Chapter 17: A Woman at War

It was as if the Lord had prepared her many years before.  Darlene Diebler was a missionary in the jungles of New Guinea.  She was actually one of the first European woman to follow her husband into the Baliem Valley to bring the gospel of Jesus to an area known for cannibalism.  She had braced herself for these hardships, but there was one she hadn’t prepared for.  In September of 1945, the Japanese invaded New Guinea and Darlene, her husband and her colleagues were carried off to a Prison of War camp.

They tried to take everything from them.  The separated the men from the woman, gave them limited rations of food, and tried to take away their faith.   But there are some things that just cannot be taken.

“As a child and young person, I had had a driving compulsion to memorize the written Word.  In the cell I was grateful now for those days in Vacation Bible School, when I had memorized many single verses, complete chapters, and Psalms, as well as whole books of the Bible.  In the years that followed, I reviewed the Scriptures often.  The Lord fed me with the Living Bread that had been stored against the day when fresh supply was cut off by the loss of my Bible.  He brought daily comfort and encouragement—yes, and joy—to my heart through the knowledge of the Word.

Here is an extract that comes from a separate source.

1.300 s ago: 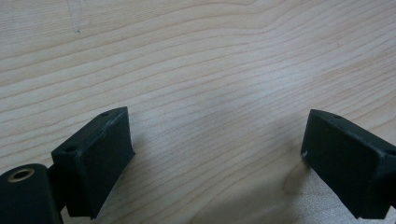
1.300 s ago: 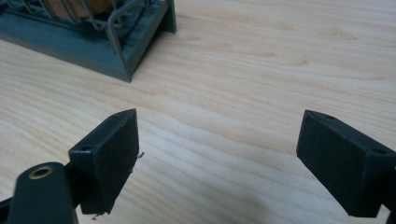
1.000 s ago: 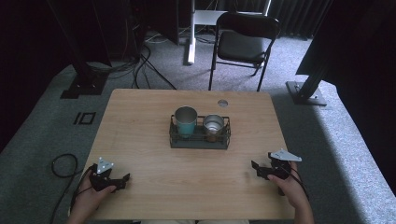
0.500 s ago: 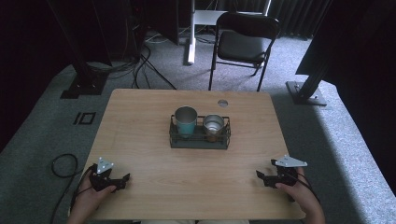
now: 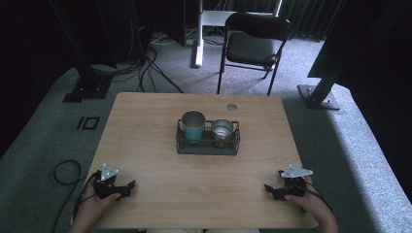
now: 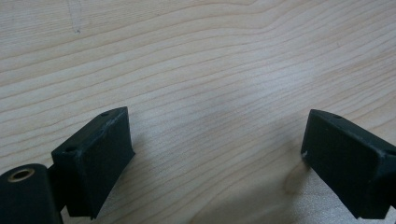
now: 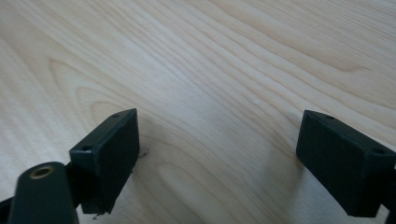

Paul, the apostle, wrote that it was through the comfort of the Scriptures that he had hope and steadfastness of heart to believe God.  I had never needed the Scriptures more than in these months on death row, but since so much of His Word was there in my heart, it was not the punishment the Kempeitai had anticipated when they took my Bible. “[1]



[1] Pg. 14.  Evidence not seen:  A woman’s miraculous faith in a Japanese prison camp during WWII/ by Darlene Diebler/Rose.  San Francisco, CA  Harer and Row 1941.